AI Article Synopsis
- This study investigates how adding fly ash (FA) filler influences the properties of epoxy composites reinforced with pineapple leaf fiber (PALF) for biomedical use.
- By experimenting with different amounts of FA (3%, 6%, and 9%) and varying PALF concentrations (10%, 20%, and 30%), the research found that up to 6 wt% FA significantly enhances tensile and flexural strength, with maximum improvements of 65.3% and 31.9%, respectively.

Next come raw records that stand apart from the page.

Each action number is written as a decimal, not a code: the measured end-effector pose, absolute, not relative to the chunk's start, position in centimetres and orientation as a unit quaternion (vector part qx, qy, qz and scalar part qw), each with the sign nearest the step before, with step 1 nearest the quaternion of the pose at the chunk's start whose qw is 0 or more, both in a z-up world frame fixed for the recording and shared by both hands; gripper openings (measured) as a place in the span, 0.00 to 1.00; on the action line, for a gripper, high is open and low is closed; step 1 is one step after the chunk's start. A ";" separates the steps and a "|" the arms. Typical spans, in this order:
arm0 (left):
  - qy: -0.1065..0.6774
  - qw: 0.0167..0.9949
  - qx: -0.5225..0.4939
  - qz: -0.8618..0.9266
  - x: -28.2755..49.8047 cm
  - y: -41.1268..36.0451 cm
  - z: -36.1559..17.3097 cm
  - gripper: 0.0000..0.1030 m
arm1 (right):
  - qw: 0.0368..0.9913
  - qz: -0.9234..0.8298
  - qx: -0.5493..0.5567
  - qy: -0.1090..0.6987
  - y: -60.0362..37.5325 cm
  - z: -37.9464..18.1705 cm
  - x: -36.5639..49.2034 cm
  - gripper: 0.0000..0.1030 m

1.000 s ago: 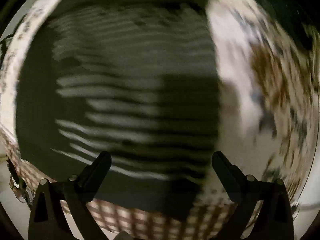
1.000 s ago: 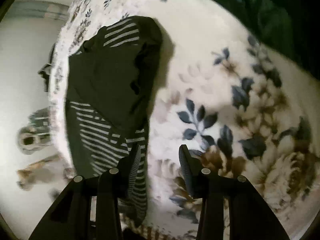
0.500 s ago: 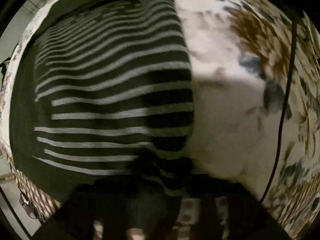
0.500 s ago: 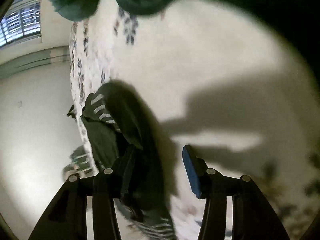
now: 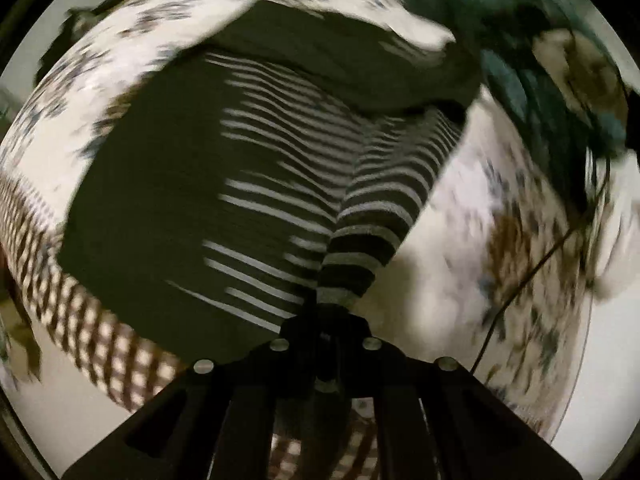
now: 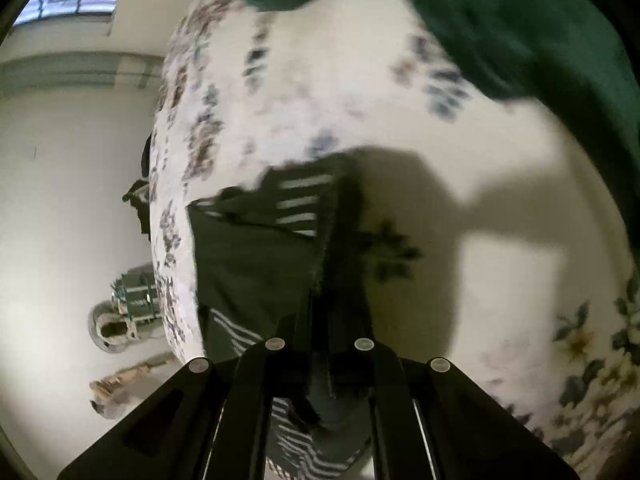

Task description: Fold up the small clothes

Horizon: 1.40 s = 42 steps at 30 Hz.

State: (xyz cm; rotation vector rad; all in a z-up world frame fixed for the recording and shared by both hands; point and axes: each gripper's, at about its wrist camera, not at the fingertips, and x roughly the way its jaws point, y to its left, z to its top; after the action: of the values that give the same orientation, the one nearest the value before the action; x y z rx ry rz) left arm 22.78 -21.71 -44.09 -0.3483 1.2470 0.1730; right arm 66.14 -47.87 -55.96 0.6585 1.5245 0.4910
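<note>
Pinching a striped fold of the dark striped garment [image 5: 256, 184], the left gripper [image 5: 324, 320] has its jaws clamped tight on the cloth, which rises to the fingertips as a taut ridge while the rest lies spread on the floral bedspread [image 5: 472, 208] to the left and far side. In the right wrist view the right gripper [image 6: 332, 320] is likewise closed on a dark edge of the same garment [image 6: 256, 264], near the bed's left side, with a green cloth [image 6: 500, 32] lying at the far right
</note>
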 end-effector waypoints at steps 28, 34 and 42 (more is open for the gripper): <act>0.596 0.694 -0.381 0.130 19.5 8.1 -52.9 0.09 | 0.663 0.158 0.061 0.729 2.1 -59.5 73.9 0.07; 0.571 0.694 -0.423 0.114 16.8 11.3 -51.4 0.60 | 0.643 0.214 0.094 0.729 1.3 -57.3 70.1 0.68; 0.612 0.738 -0.280 0.050 20.8 6.4 -51.4 0.58 | 0.608 0.206 0.038 0.766 -1.4 -57.8 60.4 0.68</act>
State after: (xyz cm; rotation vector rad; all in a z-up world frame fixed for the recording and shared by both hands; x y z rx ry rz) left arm 20.76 6.44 -51.36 -0.6156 1.3426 0.1105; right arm 60.41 -1.38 -57.78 0.0889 1.7693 0.4762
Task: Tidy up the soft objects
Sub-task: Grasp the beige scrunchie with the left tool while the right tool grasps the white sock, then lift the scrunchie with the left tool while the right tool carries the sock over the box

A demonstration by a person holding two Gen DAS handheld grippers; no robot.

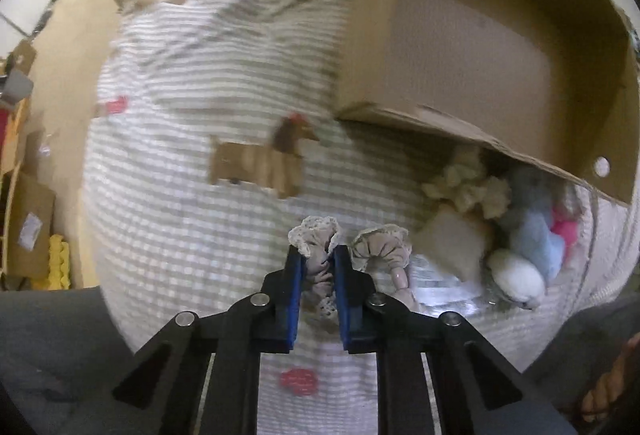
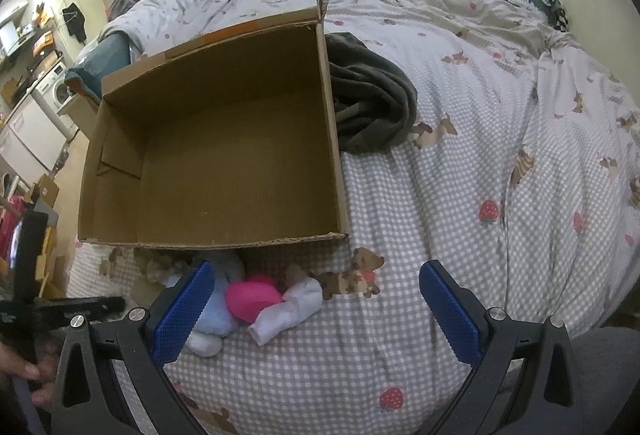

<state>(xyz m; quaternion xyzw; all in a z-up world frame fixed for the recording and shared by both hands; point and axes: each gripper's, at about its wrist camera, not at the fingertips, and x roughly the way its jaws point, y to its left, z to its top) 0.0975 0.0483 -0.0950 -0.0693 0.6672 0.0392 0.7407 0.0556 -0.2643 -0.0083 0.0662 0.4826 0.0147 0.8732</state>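
Blue pads of the left gripper (image 1: 317, 255) are pinching a ruffled, lace-edged beige cloth piece (image 1: 316, 235) against the checked bedspread (image 1: 180, 227), jaws nearly together. The right gripper (image 2: 316, 299) is hovering with its jaws spread wide, holding nothing. Just beyond it, a pale blue plush (image 2: 218, 309), a pink soft item (image 2: 252, 297) and a white sock (image 2: 292, 305) are lying in front of the empty cardboard box (image 2: 224, 139). A dark blanket (image 2: 368, 99) is sitting beside the box, farther back.
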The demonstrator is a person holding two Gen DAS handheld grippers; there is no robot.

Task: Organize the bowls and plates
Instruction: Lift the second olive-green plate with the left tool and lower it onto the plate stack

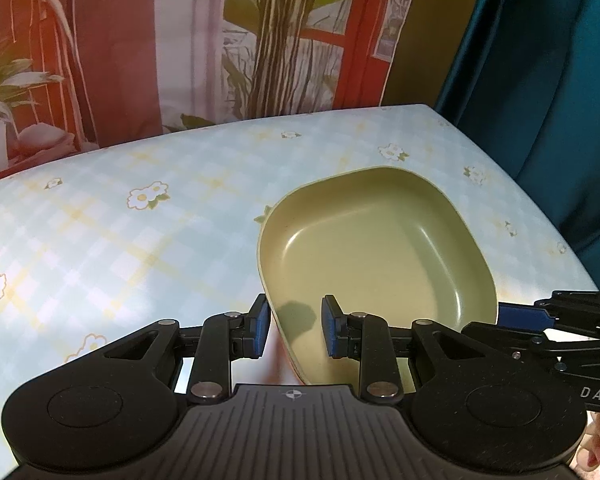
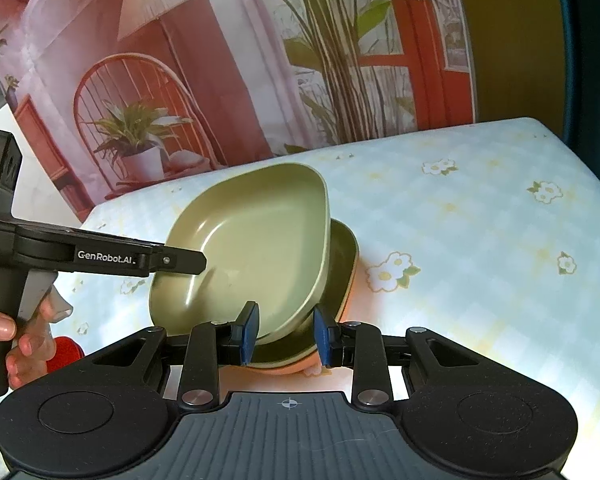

- Additionally, higher FA content reduces water absorption, indicating better water resistance, and confirms its beneficial effects through various testing methods, suggesting FA's potential as an eco-friendly filler to improve composite performance.
Article Abstract
This study explores the impact of fly ash (FA) filler on the mechanical, morphological, and water absorption properties of pineapple leaf fibre (PALF)-reinforced epoxy composites for biomedical applications. PALF, sourced from abundant agricultural waste, offers a sustainable alternative to synthetic fibres. Employing the hand layup process, varying wt% of FA (3%, 6%, and 9%) are incorporated into PALF-reinforced epoxy composites with different PALF concentrations (10%, 20%, and 30%). Mechanical assessments, including impact, flexural, and tensile strength, reveal that the introduction of up to 6 wt% FA enhances tensile strength by 65.3%, reaching its peak at this concentration. Flexural strength also improves by 31.9% with 6 wt% FA, while impact resistance reaches its maximum (74.18% improvement) at 9 wt% FA. Water absorption measurements demonstrate a decrease with increased FA content and exposure period, indicating enhanced water resistance. Scanning electron microscopy confirms the uniform distribution of FA, contributing to improved mechanical characteristics and water resistance. Optimality tests using Taguchi and response surface methodology (RSM) further confirm the experimental outcomes, emphasizing the potential of FA to enhance natural fibre-reinforced composites. This research suggests FA as a promising filler to elevate mechanical performance and water resistance in environmentally friendly composites.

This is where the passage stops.